What is required:
In the listing below, find the line with "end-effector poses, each" and the line with "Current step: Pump", then return them and every line between them exactly, minus the pictures.

Study material:
++++++++++++++++++++

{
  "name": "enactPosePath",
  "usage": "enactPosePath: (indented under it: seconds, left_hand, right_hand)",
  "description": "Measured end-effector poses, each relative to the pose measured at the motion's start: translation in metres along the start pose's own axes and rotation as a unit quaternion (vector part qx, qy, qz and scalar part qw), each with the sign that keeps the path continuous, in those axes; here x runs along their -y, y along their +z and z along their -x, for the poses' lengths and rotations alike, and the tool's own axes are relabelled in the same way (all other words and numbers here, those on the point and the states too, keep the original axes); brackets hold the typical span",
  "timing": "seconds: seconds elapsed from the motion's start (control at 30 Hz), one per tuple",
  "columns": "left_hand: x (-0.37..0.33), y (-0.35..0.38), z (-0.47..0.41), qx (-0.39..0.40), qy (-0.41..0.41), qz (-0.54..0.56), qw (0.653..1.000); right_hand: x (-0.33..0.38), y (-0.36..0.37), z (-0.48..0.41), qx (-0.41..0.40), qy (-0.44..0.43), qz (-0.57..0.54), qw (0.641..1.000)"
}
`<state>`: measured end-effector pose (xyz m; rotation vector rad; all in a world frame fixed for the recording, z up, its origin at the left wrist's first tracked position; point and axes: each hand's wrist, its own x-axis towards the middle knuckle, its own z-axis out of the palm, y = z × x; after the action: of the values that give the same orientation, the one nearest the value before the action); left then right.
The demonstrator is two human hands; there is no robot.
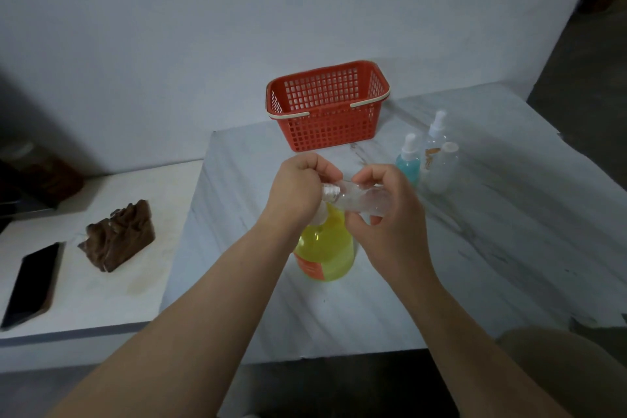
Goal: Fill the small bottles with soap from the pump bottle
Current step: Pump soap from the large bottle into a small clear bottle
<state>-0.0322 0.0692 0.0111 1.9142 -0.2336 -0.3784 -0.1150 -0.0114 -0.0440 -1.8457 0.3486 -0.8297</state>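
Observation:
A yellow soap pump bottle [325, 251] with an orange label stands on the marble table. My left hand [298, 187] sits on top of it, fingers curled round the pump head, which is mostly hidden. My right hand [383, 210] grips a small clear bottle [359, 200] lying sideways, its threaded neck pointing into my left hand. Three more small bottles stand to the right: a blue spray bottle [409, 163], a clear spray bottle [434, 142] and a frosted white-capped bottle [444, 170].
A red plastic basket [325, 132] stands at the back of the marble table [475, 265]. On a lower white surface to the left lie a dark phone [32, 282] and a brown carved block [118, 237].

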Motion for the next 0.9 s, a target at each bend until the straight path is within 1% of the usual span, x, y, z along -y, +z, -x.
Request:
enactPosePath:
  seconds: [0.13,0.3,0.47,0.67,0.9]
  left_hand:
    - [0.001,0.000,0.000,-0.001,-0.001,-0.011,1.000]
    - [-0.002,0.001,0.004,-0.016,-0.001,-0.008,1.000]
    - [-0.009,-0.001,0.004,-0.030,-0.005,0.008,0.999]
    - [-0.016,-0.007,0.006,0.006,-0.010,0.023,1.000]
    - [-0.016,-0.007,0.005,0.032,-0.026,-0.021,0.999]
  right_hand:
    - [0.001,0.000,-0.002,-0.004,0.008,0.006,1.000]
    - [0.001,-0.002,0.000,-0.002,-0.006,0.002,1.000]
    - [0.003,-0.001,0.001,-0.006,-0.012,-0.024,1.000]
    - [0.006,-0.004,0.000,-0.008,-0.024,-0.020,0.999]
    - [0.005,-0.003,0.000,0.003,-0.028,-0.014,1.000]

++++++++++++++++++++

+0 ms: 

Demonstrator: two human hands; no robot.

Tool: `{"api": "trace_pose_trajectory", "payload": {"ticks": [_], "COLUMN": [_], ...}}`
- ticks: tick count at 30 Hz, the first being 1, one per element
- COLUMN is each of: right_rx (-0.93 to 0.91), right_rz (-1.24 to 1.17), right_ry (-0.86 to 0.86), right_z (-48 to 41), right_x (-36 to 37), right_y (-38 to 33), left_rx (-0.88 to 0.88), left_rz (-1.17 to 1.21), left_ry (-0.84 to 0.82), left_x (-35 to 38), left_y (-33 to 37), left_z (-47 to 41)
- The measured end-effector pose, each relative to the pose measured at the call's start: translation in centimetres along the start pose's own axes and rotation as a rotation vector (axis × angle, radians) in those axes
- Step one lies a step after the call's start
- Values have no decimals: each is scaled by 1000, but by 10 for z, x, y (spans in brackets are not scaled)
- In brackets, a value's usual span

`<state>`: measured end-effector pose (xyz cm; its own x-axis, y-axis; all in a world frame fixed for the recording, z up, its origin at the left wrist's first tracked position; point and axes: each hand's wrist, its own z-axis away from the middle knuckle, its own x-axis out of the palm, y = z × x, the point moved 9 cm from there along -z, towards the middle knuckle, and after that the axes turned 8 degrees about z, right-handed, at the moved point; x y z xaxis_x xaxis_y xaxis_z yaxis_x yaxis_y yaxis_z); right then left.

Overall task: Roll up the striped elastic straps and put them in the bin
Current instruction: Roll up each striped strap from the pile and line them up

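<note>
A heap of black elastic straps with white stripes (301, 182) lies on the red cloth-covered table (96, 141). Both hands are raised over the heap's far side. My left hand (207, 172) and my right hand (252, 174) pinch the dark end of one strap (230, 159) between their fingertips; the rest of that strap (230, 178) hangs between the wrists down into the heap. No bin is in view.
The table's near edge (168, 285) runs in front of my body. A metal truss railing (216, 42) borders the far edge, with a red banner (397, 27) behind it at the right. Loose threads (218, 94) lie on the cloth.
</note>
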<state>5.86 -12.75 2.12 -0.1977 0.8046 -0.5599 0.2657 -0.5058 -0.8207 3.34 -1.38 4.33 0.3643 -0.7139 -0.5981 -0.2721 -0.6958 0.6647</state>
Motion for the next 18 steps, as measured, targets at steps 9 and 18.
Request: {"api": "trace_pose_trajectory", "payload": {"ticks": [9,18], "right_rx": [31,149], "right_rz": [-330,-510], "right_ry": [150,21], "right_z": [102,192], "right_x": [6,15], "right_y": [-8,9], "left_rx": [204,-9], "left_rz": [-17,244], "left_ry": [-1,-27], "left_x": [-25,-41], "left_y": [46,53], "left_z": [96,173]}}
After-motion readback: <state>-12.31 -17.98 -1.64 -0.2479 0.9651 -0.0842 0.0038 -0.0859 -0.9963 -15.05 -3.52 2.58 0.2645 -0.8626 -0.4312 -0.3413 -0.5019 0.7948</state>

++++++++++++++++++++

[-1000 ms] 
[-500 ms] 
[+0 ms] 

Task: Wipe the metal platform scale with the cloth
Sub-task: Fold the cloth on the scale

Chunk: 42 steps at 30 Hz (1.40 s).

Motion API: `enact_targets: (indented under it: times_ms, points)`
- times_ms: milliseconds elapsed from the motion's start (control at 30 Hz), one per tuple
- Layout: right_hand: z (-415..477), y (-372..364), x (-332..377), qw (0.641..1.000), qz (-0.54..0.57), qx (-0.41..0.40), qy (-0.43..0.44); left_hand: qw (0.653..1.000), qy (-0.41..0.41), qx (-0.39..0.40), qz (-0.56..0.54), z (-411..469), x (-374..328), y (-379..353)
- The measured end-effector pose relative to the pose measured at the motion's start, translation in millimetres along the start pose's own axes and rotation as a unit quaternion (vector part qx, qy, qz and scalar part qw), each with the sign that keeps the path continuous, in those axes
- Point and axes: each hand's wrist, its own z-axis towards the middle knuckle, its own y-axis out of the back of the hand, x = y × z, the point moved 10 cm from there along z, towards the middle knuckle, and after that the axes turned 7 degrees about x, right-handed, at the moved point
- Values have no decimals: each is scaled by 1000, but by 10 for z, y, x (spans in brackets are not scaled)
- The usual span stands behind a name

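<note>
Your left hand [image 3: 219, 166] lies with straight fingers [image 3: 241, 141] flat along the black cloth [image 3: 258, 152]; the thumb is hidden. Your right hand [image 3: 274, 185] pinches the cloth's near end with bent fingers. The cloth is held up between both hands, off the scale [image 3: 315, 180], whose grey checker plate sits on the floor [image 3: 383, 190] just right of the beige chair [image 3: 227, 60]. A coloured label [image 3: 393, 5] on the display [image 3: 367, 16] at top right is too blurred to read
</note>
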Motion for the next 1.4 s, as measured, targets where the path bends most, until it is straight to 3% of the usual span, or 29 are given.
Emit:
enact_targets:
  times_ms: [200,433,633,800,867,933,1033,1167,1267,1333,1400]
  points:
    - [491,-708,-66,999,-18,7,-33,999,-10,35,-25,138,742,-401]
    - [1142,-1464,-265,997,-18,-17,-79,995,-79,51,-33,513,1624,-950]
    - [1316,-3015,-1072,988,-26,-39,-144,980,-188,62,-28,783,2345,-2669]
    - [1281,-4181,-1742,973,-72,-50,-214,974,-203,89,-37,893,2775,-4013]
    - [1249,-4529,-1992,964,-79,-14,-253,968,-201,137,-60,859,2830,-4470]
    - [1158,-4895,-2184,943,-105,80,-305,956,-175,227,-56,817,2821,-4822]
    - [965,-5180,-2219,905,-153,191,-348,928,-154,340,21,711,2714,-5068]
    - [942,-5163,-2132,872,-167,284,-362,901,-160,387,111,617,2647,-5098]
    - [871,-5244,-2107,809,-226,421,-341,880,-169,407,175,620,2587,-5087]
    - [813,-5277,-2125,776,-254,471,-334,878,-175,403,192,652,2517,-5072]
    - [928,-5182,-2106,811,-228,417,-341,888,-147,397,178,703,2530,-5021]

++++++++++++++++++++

Written reply:
  "description": "Measured end-effector poses, each relative to the pose measured at the motion's start: translation in metres along the start pose's own axes and rotation as a unit quaternion (vector part qx, qy, qz and scalar part qw), each with the sign that keeps the path continuous, in those axes; here x runs along their -y, y along their +z and z along their -x, for the poses' lengths and rotations alike, and the tool's own axes are relabelled in the same way (all other words and numbers here, those on the point and the states too, keep the original axes); brackets hold the typical span",
  "timing": "seconds: seconds elapsed from the motion's start (control at 30 Hz), one per tuple",
  "columns": "left_hand: x (-0.37..0.33), y (-0.35..0.38), z (-0.47..0.41), qx (-0.39..0.40), qy (-0.41..0.41), qz (-0.54..0.56), qw (0.653..1.000); right_hand: x (-0.33..0.38), y (-0.36..0.37), z (-0.48..0.41), qx (-0.41..0.40), qy (-0.44..0.43), qz (-0.57..0.54), qw (0.641..1.000)"
}
`<state>`: measured end-effector pose (xyz m; rotation vector rad; all in a world frame fixed for the recording, z up, its origin at the left wrist's first tracked position; point and axes: each hand's wrist, its own x-axis towards the middle knuckle, its own z-axis out of the palm, y = z × x; after the action: of the values that give the same orientation, the one nearest the value before the action); left then right.
The demonstrator is two human hands; there is no robot.
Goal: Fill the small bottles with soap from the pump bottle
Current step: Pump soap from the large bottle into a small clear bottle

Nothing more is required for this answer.